Se inicia la elevación de la membrana de Schneider con el inserto redondeado no cortante en forma de disco, empleando movimientos suaves. El levantamiento puede complementarse con elevadores convencionales, siguiendo la dirección mesiodistal. La fase de desprendimiento inicia con el piso y sigue hacia la pared mesial para terminar, y de ser necesario, hacia la pared posterior. Existen diversos insertos con angulaciones y longitudes para mayor accesibilidad16 (Figura 1).

El tipo de inserto a ser utilizado dependerá del espesor de la pared ósea. Si la pared es menor a 0.5 mm, es mejor utilizar insertos de desgaste para prevenir la ruptura de la membrana de Schneider; si el espesor es mayor a 0.5 mm, se puede utilizar insertos de corte de espesor medio (Figura 3).

El clínico puede retirar la tabla ósea o introducirla como “tienda de campaña” dentro del seno maxilar. En cualquiera de las alternativas, es importante evaluar la presencia de tabiques óseos y de la arteria postero alveolar superior.

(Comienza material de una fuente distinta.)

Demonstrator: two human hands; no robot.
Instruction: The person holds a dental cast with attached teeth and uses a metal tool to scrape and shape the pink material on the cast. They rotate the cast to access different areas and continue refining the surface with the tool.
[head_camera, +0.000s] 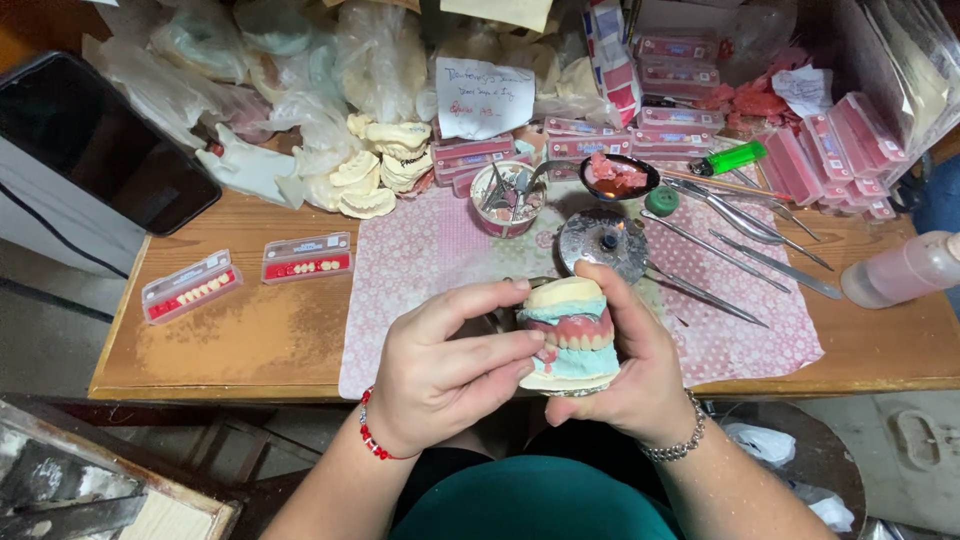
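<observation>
Both hands, left hand (445, 365) and right hand (640, 370), grip 1 dental model (570, 335) of pale plaster and pink wax near the table edge, while 2 flat tooth cards (250, 272) lie far left, 1 white paper note (485, 97) stands behind, and 1 green lighter (728, 158) lies far right.

Left hand (450, 365): raised before the body, back toward the camera, thumb along the top, index and middle fingers (505, 350) curled inward to the right. Red bead bracelet at the wrist. Left forearm: bare, rising from lower left.
Right hand (625, 365): opposite the left, palm turned inward, cupped, thumb up at the top, fingers closed in a grip. Silver chain bracelet at the wrist. Right forearm: bare, rising from lower right.
Both hands close together, nearly meeting
</observation>
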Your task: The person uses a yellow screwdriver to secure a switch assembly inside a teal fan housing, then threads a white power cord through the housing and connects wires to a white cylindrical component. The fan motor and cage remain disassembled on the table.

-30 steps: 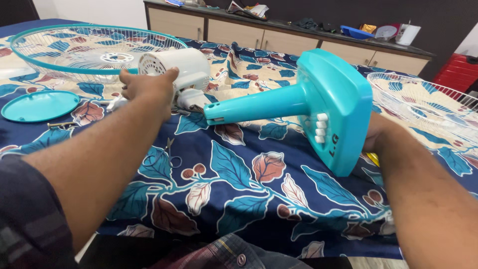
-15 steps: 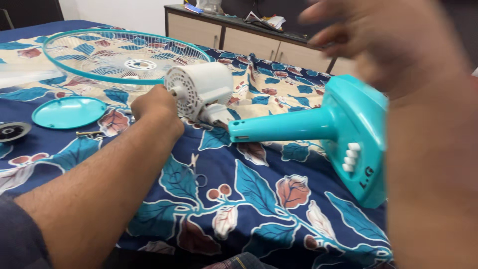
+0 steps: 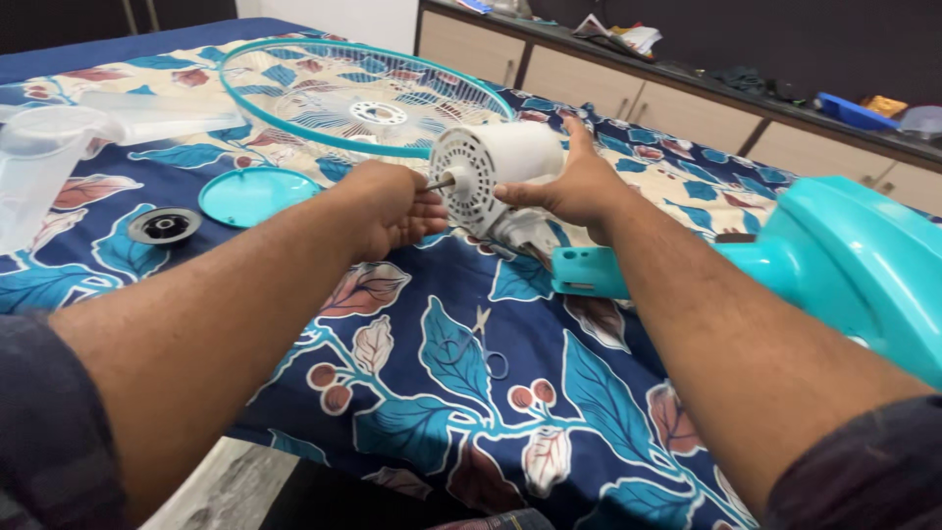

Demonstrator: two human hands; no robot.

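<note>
A white fan motor housing (image 3: 496,162) lies on its side on the floral bedsheet, joined to a teal stand neck (image 3: 589,273) and a teal base (image 3: 863,270) at the right. My right hand (image 3: 574,186) grips the motor housing from the right side. My left hand (image 3: 392,206) is closed around the metal shaft (image 3: 439,183) that sticks out of the motor's front face. Small scissors (image 3: 488,344) lie on the sheet just below the motor.
A teal wire fan guard (image 3: 358,98) lies behind the motor. A teal round cap (image 3: 250,194) and a black round nut (image 3: 164,226) sit left of it. Clear fan blades (image 3: 59,137) lie at the far left. Wooden cabinets (image 3: 628,83) run along the back.
My right hand came down from in front of the camera and took hold of the motor housing. My left hand shifted onto the shaft. The view swung left.
</note>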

Una vez elevado el piso sinusal según la planificación se realiza la evaluación clínica de la integridad de la membrana y de posibles desgarros a través de la maniobra de Valsalva.24 Consiste en pedir al paciente que respire profundamente y retenga el aire, cerrar la boca, apretar la nariz con los dedos y forzar la salida de aire. Al final de la prueba, es necesario mantener la presión entre 10 a 15 segundos. Se identificará la movilidad de la membrana y la ausencia de burbujas de aire para corroborar que no hay perforaciones. Dependiendo de la decisión clínica se puede optar por adicionar en la superficie de la membrana de Schneider membranas de colágeno o de plasma rico en fibrina (PRF) para dar mayor soporte durante la inserción del biomaterial de relleno óseo (Figura 10).